Exercise instructions: Your task is to find every line of the data that holds the string "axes" and copy it.
--
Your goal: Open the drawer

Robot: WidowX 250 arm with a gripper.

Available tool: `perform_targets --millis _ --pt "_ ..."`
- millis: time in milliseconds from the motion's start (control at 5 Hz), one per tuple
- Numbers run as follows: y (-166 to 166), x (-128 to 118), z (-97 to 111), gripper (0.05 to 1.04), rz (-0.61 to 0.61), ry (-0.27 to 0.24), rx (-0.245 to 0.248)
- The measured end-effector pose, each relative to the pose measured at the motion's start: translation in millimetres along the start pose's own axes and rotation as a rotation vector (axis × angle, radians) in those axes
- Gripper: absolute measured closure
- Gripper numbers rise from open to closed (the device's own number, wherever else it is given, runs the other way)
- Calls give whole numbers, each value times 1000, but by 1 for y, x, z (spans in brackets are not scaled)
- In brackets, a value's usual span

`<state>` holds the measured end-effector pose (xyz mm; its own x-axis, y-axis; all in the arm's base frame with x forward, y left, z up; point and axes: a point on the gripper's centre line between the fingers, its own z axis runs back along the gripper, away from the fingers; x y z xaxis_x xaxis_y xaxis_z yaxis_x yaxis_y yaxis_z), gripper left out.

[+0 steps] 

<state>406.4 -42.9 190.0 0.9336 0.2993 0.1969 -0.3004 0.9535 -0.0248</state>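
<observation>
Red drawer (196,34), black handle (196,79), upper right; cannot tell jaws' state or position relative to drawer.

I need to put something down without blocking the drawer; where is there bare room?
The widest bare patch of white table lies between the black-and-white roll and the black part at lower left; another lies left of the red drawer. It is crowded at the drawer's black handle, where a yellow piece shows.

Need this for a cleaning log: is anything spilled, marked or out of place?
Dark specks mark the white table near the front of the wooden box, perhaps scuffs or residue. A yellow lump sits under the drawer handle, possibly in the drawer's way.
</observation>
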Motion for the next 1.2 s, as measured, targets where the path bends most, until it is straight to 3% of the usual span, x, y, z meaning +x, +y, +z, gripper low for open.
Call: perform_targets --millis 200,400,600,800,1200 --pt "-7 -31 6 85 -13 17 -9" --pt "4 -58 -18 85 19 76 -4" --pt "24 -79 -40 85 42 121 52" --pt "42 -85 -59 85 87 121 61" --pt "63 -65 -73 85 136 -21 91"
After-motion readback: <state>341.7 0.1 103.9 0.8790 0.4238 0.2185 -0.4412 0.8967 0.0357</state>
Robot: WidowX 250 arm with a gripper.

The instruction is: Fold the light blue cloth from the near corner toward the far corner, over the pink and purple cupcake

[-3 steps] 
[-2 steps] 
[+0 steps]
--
Output of the exercise:
- The measured end-effector pose, each relative to the pose measured at the motion's start: translation in millimetres along the start pose's own axes and rotation as a rotation vector (axis × angle, radians) in those axes
`<state>` holds the measured end-effector pose (xyz mm; its own x-axis, y-axis; all in the arm's base frame with x forward, y left, z up; point and axes: a point on the gripper's centre line between the fingers, its own z axis runs back along the gripper, away from the fingers; x y z xaxis_x xaxis_y xaxis_z yaxis_x yaxis_y yaxis_z), gripper left out.

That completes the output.